> [Problem details]:
All that is needed is every line of the listing below that has "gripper".

****

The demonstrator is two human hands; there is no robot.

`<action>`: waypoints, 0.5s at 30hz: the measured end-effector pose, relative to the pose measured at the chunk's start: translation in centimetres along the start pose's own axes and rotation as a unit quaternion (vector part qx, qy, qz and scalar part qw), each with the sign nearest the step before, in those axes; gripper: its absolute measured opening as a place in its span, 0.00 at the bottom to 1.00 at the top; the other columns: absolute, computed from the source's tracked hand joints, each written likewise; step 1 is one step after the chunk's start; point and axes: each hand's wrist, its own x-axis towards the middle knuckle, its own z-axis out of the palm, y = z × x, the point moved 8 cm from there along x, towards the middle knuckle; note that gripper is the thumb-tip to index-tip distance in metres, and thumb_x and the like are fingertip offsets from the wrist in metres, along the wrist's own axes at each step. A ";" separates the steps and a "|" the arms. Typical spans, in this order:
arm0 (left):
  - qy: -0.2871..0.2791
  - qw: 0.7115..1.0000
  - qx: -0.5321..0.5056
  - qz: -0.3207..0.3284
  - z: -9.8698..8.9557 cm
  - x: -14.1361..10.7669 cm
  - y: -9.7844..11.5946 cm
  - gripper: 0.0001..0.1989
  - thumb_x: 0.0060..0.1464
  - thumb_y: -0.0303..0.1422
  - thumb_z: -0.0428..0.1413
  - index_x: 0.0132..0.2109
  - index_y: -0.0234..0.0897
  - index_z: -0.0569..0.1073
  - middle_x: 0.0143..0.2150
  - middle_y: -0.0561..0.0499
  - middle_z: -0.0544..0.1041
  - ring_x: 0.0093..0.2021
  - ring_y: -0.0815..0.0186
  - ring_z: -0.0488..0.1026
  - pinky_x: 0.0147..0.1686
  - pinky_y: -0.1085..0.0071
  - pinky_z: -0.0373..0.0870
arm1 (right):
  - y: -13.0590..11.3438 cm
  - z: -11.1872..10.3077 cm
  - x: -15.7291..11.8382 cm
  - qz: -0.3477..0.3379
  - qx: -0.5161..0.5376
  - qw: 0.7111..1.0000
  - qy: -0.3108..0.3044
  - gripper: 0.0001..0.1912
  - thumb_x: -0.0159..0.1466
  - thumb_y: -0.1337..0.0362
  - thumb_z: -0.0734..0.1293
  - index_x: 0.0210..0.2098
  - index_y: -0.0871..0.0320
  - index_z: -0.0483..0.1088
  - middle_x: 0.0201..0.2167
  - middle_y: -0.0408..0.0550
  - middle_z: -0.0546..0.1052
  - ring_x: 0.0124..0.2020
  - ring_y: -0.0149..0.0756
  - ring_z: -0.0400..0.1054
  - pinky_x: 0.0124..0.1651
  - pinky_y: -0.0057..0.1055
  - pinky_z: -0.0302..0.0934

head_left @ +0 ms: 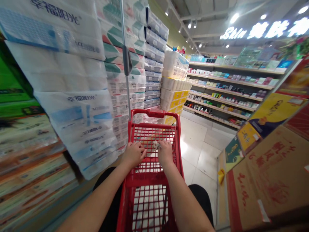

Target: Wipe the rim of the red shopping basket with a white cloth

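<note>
**Where are the hands placed?**
The left hand (133,154) and the right hand (165,153) are rested on the red mesh of a shopping cart (151,170), near the middle of the frame, with both forearms reaching up from the bottom edge.

**What is held?**
The left hand is laid almost flat, slightly spread, and nothing is seen in its grip. The right hand is curled partly closed, and a small pale crumpled item (156,145) is pinched at its fingertips, between the two hands. What that item is cannot be told; it is too small and is partly hidden by the fingers.

**And the cart?**
Its red handle (154,113) is seen beyond the hands, at centre. A pale patch is seen through the mesh low in the frame, but whether anything lies there cannot be told.

**What is done, and what is left?**
Only this can be judged: the small item is held above the mesh and is not seen lying inside the cart. Nothing else is shown as finished or outstanding.

**What surrounds the cart?**
Packs of toilet paper (72,96) are stacked along the left, shelves (224,90) of small goods are lined up at upper right, cardboard boxes (270,180) are piled at lower right, and a tiled floor (200,151) is laid between them.
</note>
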 end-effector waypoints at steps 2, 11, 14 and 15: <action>-0.003 1.000 -0.002 0.002 0.0 0.0 0.1 0.17 0.60 0.39 0.47 0.32 0.40 0.78 0.35 0.47 0.73 0.38 0.62 0.67 0.43 0.60 0.57 | -0.8 0.5 -0.1 -0.045 -0.003 0.998 -0.038 0.13 0.61 0.74 0.61 0.39 0.55 0.75 0.37 0.48 0.75 0.42 0.39 0.62 0.46 0.32 0.56; -0.008 1.000 0.025 0.011 0.1 0.2 0.3 0.17 0.60 0.38 0.46 0.33 0.40 0.78 0.36 0.47 0.74 0.38 0.62 0.68 0.42 0.60 0.58 | -0.5 0.7 -0.4 -0.011 0.007 0.999 -0.033 0.14 0.61 0.74 0.62 0.41 0.56 0.74 0.40 0.49 0.73 0.43 0.39 0.62 0.46 0.32 0.56; -0.013 1.000 0.019 0.013 0.2 0.1 0.3 0.15 0.59 0.38 0.48 0.34 0.40 0.78 0.37 0.47 0.74 0.39 0.61 0.68 0.41 0.60 0.58 | -1.6 1.7 -0.6 -0.066 0.058 0.993 -0.077 0.16 0.59 0.76 0.62 0.41 0.54 0.74 0.40 0.46 0.74 0.43 0.36 0.63 0.47 0.31 0.56; -0.013 1.000 0.013 0.010 0.3 0.2 0.3 0.15 0.59 0.38 0.48 0.33 0.40 0.78 0.37 0.47 0.74 0.39 0.61 0.68 0.41 0.60 0.58 | -1.3 1.6 -0.5 -0.058 0.056 0.994 -0.071 0.16 0.59 0.76 0.62 0.42 0.54 0.74 0.40 0.46 0.74 0.43 0.37 0.63 0.47 0.31 0.56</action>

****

> [Response to this exercise]:
`<action>`: waypoints, 0.5s at 30hz: the measured end-effector pose, relative to the pose measured at the chunk's start: translation in centimetres along the start pose's own axes and rotation as a unit quaternion (vector part qx, qy, qz and scalar part qw), each with the sign nearest the step before, in those axes; gripper: its absolute measured opening as a place in its span, 0.00 at the bottom to 1.00 at the top; the other columns: absolute, computed from the source's tracked hand joints, each written likewise; step 1 is one step after the chunk's start; point and axes: each hand's wrist, its own x-axis towards the middle knuckle, its own z-axis out of the palm, y = z × x, the point moved 8 cm from there along x, towards the middle knuckle; note that gripper is the thumb-tip to index-tip distance in metres, and thumb_x and the like are fingertip offsets from the wrist in metres, along the wrist's own axes at each step. A ";" separates the steps and a "|" the arms. Typical spans, in this order:
  - gripper: 0.0001..0.1989
  - gripper: 0.0001..0.1912

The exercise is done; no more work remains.